▶ _Exercise description_
The lines to extract run from the first line of the material below to the line containing "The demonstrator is", both included; leave the pictures behind.

☆ ☆ ☆ ☆ ☆

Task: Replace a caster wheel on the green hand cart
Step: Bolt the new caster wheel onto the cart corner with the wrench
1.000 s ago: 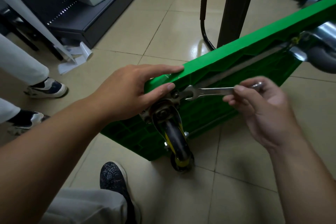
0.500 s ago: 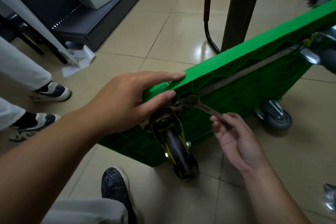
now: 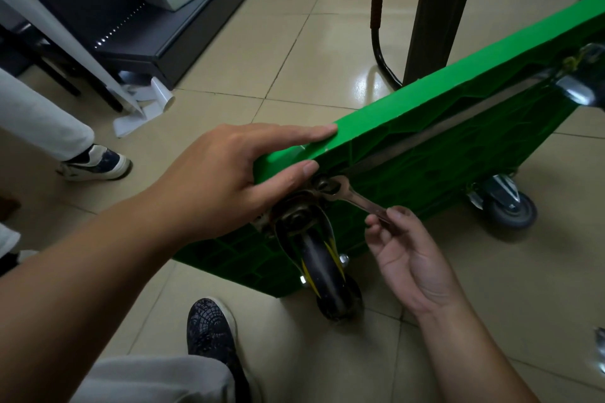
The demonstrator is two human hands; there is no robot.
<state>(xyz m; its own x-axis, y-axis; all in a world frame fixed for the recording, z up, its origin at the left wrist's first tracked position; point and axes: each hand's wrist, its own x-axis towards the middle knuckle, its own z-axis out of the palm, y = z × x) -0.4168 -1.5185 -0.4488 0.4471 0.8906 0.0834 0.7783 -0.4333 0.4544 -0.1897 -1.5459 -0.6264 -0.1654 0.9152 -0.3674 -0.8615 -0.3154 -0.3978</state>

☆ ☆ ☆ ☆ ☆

▶ _Result for this exercise_
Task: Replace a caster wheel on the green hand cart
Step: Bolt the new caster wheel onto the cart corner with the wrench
1.000 s ago: 
0.500 s ago: 
now: 
The demonstrator is two human hands; there is no robot.

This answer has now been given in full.